O Acre registra um déficit habitacional estimado em 30.893 moradias, conforme dados referentes a 2023 do Instituto Brasileiro de Geografia e Estatística (IBGE) e do Cadastro Único (CadÚnico), consolidados em levantamento elaborado pela Fundação João Pinheiro (FJP). O estudo integra o diagnóstico nacional sobre a situação da habitação no Brasil e considera domicílios particulares permanentes e improvisados.
Do total de moradias em déficit no estado, 24.788 estão localizadas em áreas urbanas, enquanto 6.105 concentram-se na zona rural. O déficit habitacional relativo no Acre é de 10,6%, índice que representa a proporção de domicílios em condições inadequadas em relação ao total existente.
Na Região Norte, o déficit habitacional alcança 728.906 moradias, das quais 583.985 estão em áreas urbanas e 144.921 em áreas rurais.

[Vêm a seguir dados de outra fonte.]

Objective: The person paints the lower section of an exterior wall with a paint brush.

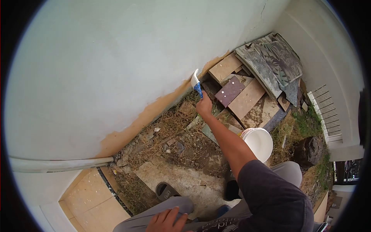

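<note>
My right hand (204, 106) is closed around the blue handle of a paintbrush (197, 86), reached out toward the foot of the wall. White paint covers the brush's bristles, which are at or very near the wall (96, 77); contact is hard to tell. Along the wall's bottom runs an unpainted tan strip (150, 110) beneath the white coat. Under my right forearm stands a white bucket (258, 144), partly hidden by the arm. My left hand (167, 221) lies on my left thigh with its fingers spread, holding nothing.
Stacked tiles (247, 98) and a patterned board (276, 63) lie against the wall at right. Dry weeds and rubble (174, 143) cover the ground. A pipe (58, 164) runs along the left wall base, above a tiled ledge (91, 195). A log (309, 150) sits at right.
</note>
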`<state>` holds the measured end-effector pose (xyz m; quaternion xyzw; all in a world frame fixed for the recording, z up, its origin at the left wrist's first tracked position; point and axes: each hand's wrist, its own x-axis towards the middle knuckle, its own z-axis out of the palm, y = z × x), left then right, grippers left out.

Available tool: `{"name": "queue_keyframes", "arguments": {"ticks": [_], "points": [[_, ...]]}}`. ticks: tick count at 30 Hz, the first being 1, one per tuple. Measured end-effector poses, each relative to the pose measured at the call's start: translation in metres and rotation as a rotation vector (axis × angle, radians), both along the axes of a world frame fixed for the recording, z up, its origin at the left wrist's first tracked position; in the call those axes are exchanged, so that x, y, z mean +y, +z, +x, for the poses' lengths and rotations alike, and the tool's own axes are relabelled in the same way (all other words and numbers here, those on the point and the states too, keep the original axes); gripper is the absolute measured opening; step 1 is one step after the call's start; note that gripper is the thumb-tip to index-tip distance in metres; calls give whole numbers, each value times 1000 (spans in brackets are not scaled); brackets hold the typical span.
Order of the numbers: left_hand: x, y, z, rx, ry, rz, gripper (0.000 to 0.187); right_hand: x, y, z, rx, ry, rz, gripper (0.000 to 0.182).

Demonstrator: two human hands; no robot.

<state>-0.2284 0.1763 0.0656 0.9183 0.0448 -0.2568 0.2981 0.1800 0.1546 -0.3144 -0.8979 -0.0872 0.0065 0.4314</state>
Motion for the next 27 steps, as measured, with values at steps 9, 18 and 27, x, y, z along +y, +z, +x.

O déficit relativo regional é de 11,9%, percentual superior ao registrado no Acre. Estados como Amazonas e Amapá apresentam índices ainda mais elevados, com 14,7% e 17,7%, respectivamente.
Em números absolutos, o Amazonas contabiliza 191.082 moradias em déficit, enquanto o Pará registra 326.749, liderando o ranking regional. Já em termos proporcionais, Amapá (17,7%), Roraima (14,9%) e Amazonas (14,7%) apresentam os maiores déficits relativos. Rondônia e Tocantins, por sua vez, possuem os menores percentuais da região, ambos com 8,1%.